Write out exactly the line containing "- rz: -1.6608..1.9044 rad" and all lines that come after it in the listing below, through the very last one.

------------------------------------------------------------------------

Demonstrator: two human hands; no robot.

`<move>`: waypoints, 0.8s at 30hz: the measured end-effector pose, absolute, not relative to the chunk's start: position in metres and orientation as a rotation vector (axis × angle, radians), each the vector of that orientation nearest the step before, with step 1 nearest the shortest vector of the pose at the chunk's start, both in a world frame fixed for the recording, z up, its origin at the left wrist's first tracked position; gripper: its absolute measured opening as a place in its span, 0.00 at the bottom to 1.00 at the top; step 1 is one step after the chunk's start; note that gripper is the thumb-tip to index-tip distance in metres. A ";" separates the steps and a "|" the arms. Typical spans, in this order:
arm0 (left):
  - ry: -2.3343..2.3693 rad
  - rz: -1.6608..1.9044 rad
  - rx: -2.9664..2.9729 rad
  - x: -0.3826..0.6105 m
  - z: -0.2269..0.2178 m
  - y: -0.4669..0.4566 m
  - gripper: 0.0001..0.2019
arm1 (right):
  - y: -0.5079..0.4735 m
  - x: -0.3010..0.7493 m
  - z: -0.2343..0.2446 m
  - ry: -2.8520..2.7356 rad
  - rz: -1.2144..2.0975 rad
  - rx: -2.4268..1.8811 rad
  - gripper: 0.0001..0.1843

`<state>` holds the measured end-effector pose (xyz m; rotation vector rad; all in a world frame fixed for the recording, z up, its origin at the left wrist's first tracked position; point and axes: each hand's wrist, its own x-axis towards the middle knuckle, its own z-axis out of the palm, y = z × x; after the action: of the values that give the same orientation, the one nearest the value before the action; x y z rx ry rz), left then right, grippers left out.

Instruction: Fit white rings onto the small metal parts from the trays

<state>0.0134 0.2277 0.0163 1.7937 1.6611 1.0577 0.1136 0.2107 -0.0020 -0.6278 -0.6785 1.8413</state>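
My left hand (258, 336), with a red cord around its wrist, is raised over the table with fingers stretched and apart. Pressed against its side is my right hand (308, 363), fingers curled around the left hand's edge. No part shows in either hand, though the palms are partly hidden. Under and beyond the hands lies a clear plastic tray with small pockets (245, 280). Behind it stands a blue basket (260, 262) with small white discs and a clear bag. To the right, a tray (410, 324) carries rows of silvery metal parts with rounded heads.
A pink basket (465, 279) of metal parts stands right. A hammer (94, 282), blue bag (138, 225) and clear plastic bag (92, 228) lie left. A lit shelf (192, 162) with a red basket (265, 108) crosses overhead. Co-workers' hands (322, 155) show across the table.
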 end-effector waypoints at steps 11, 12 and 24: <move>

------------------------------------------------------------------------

Response:
  - rz: -1.6608..1.9044 rad
  - rx: -2.9664..2.9729 rad
  - x: -0.3826..0.6105 m
  - z: -0.2269..0.2178 m
  - y: -0.4669..0.4566 m
  - gripper: 0.0001..0.2019
arm1 (right):
  - y: -0.5079..0.4735 m
  - x: -0.3010..0.7493 m
  - z: -0.2343..0.2446 m
  - ry: -2.8520..2.7356 rad
  - rz: -1.2144..2.0975 rad
  - rx: -2.4268..1.8811 rad
  - gripper: 0.0001..0.1843

`<state>` holds the measured end-effector pose (xyz m; rotation vector rad; all in a world frame fixed for the recording, z up, its origin at the left wrist's first tracked position; point and axes: each hand's wrist, its own x-axis towards the middle knuckle, its own z-axis out of the palm, y = z × x; after the action: of the values that give the same orientation, the one nearest the value before the action; x y z rx ry rz), left then right, grippers left out.

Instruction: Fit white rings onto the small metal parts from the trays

<state>0.0134 0.2277 0.0163 1.7937 1.6611 1.0577 0.1136 0.2107 -0.0020 -0.6278 -0.6785 1.8413</state>
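My left hand (258, 336), with a red cord around its wrist, is raised over the table with fingers stretched and apart. Pressed against its side is my right hand (308, 363), fingers curled around the left hand's edge. No part shows in either hand, though the palms are partly hidden. Under and beyond the hands lies a clear plastic tray with small pockets (245, 280). Behind it stands a blue basket (260, 262) with small white discs and a clear bag. To the right, a tray (410, 324) carries rows of silvery metal parts with rounded heads.
A pink basket (465, 279) of metal parts stands right. A hammer (94, 282), blue bag (138, 225) and clear plastic bag (92, 228) lie left. A lit shelf (192, 162) with a red basket (265, 108) crosses overhead. Co-workers' hands (322, 155) show across the table.
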 end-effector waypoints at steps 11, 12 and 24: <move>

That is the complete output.